That Hall thruster is still being worked on. Here's the krypton Hall. Parallel to the argon Not-Hall.
These Hall-ish designs all share the same constraint: electrodes do not last under raging ions. That argon drive swapped out electrodes for propellant-efficiency (30%). Efficiency is a problem we can handle with argon on account there's so much of it. At least, over the major inner planets.
There isn't a lot of xenon - nor of krypton for that matter (1/5 the atmospheric fraction of helium). University of Michigan, competing with that argon alternative, are making the most of what noble-gas they have. By using a 9 kW Hall at MAX POWER 45 kW - not possible with xenon - they got more efficiency, with krypton. Ten times the force per unit-area.
Krypton was krap-ton at lower energies, so it's a credit to the team that they wondered what it might do at higher energies.
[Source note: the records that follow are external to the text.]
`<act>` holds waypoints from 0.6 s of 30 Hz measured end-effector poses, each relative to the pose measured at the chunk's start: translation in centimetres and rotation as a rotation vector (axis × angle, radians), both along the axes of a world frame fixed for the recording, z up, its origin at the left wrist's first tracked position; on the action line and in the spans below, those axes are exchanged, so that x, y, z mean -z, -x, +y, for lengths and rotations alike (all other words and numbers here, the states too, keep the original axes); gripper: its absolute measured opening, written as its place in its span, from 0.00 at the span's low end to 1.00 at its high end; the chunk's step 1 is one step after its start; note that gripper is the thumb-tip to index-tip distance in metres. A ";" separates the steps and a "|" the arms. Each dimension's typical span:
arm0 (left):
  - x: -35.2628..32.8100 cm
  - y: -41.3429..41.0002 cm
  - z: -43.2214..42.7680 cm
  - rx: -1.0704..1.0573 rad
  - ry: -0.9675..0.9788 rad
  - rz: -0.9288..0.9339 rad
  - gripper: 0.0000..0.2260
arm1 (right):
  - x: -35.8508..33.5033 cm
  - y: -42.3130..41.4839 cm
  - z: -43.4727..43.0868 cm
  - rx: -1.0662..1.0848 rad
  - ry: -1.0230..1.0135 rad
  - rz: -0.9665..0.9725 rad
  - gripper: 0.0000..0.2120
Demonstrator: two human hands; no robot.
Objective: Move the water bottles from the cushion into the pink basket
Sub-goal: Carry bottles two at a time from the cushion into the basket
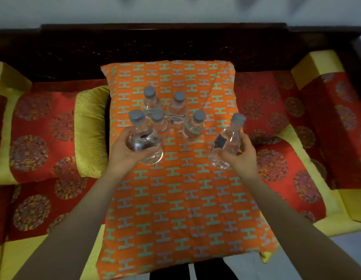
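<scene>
Water bottles (177, 112) with grey caps cluster over the far half of the orange H-patterned cushion (175, 199). At the left, the left hand (125, 152) is wrapped round the leftmost bottle (144, 138). Four stand upright in the middle. At the right, the right hand (240, 156) grips a tilted bottle (226, 142).

The cushion's (175, 199) near left corner is cut off by the bottom edge. On the cushion, the middle bottle (159, 124) stands half hidden behind the front-left bottle (144, 144), which also hides the left hand's (123, 153) fingertips. The front-right bottle (228, 142) hides the right hand's (241, 157) fingertips. The labels are too blurred to read.
</scene>
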State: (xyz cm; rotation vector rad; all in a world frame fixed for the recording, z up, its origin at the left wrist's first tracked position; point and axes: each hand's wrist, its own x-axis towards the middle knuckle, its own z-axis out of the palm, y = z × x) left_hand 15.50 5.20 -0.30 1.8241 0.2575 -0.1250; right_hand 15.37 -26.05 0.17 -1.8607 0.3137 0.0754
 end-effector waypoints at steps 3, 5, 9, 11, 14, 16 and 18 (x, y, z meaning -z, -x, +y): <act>-0.7 -0.1 -2.0 0.098 -0.048 -0.005 0.33 | -0.8 1.5 -1.6 0.054 0.007 -0.006 0.33; -1.1 -0.4 -3.7 0.147 -0.083 0.004 0.35 | -1.4 2.7 -3.0 0.079 0.007 -0.015 0.32; -2.3 -0.1 -8.0 0.211 -0.075 -0.039 0.29 | -3.2 5.5 -6.1 0.157 -0.010 -0.039 0.31; -3.2 0.2 -10.5 0.258 -0.059 -0.088 0.25 | -4.4 7.1 -8.1 0.199 -0.001 -0.055 0.32; -4.7 0.5 -14.7 0.337 -0.046 -0.118 0.23 | -6.5 9.8 -11.7 0.256 0.046 -0.078 0.32; -5.5 0.8 -17.8 0.372 -0.031 -0.136 0.24 | -7.7 11.6 -14.6 0.302 0.071 -0.088 0.30; -6.6 1.4 -21.3 0.411 -0.038 -0.154 0.24 | -8.8 13.8 -17.9 0.344 0.078 -0.102 0.29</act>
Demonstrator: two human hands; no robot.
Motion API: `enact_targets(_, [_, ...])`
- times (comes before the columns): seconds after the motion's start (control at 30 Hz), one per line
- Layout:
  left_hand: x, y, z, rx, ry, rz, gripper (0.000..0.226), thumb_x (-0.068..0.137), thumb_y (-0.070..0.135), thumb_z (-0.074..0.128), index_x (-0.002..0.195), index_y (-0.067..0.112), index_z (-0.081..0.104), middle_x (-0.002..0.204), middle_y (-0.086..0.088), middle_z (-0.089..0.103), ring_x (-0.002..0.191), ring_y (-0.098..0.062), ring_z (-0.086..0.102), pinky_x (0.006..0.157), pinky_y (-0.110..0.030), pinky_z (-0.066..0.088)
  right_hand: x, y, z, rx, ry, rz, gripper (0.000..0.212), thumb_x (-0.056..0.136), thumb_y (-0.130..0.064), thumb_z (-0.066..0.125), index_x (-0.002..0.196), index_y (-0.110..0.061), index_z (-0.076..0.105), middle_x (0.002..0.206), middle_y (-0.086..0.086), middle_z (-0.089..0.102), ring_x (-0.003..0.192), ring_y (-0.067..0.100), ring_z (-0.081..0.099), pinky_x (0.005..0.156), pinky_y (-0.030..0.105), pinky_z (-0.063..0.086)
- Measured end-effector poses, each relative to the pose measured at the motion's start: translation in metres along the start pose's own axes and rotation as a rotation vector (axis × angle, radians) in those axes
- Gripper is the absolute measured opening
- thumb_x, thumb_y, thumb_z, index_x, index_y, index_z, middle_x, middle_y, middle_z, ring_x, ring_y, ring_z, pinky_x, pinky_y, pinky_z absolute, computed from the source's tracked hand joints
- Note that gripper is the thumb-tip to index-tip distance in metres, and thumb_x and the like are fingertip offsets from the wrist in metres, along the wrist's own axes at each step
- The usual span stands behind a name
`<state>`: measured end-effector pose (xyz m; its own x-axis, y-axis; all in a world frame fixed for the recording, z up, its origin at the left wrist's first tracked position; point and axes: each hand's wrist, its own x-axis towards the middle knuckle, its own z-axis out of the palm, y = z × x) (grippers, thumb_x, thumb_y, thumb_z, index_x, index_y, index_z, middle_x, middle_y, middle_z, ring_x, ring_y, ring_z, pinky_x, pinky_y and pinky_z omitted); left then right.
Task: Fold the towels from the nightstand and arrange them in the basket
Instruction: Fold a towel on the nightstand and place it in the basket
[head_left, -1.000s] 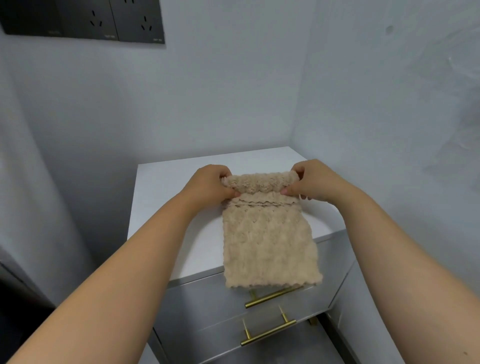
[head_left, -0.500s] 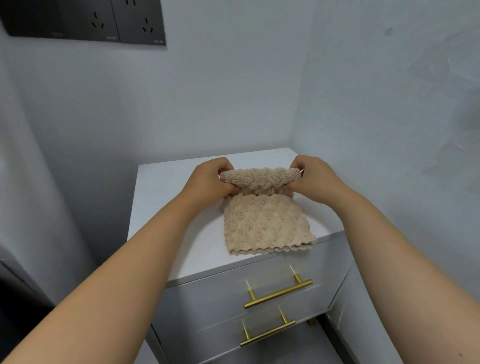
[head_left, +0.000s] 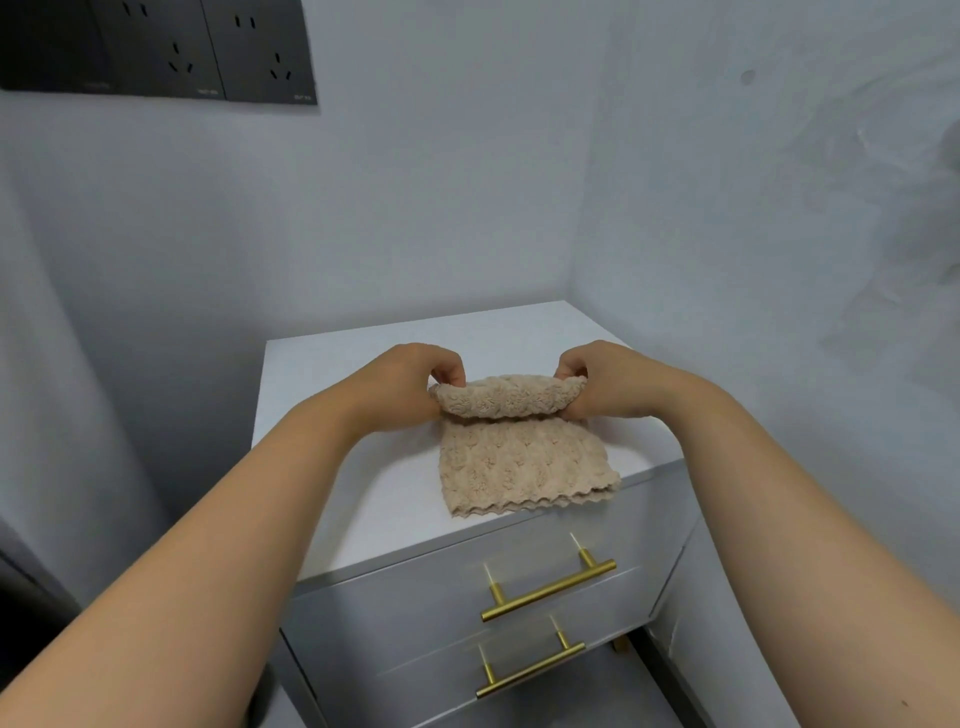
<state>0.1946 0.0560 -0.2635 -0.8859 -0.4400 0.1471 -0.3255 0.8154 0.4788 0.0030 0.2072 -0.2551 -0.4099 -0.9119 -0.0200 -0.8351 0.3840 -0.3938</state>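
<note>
One beige towel (head_left: 524, 457), on the white nightstand (head_left: 363, 467) top, partly folded: its far end is lifted, left hand (head_left: 410, 387) pinching the left corner and right hand (head_left: 602, 382) pinching the right, the rest lying flat below the hands toward the front edge. Two drawers under the hands, each with one brass handle (head_left: 548, 590); both look closed, hard to confirm. Two dark wall sockets (head_left: 208, 49) above the left hand.

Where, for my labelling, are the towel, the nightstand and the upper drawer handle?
towel (head_left: 524, 462), head view, flat lower layer
nightstand (head_left: 493, 338), head view, bare top
upper drawer handle (head_left: 549, 591), head view, middle of bar
</note>
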Motion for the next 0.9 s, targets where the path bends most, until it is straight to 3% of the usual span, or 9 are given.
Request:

And 45 kW is just the power the university allowed to the team. What if they had more...?
All this said, I'll fault the article for flinging percentages around. 80% of its nominal efficiency
got me all excited until I read further to an overall efficiency of about 49%, not far off the 62% efficiency
. So "nominal" is not "100%"; it's 62%, and 49 is indeed 79% of 62. 49% is however better than 30% and that's a bar which competitors must clear.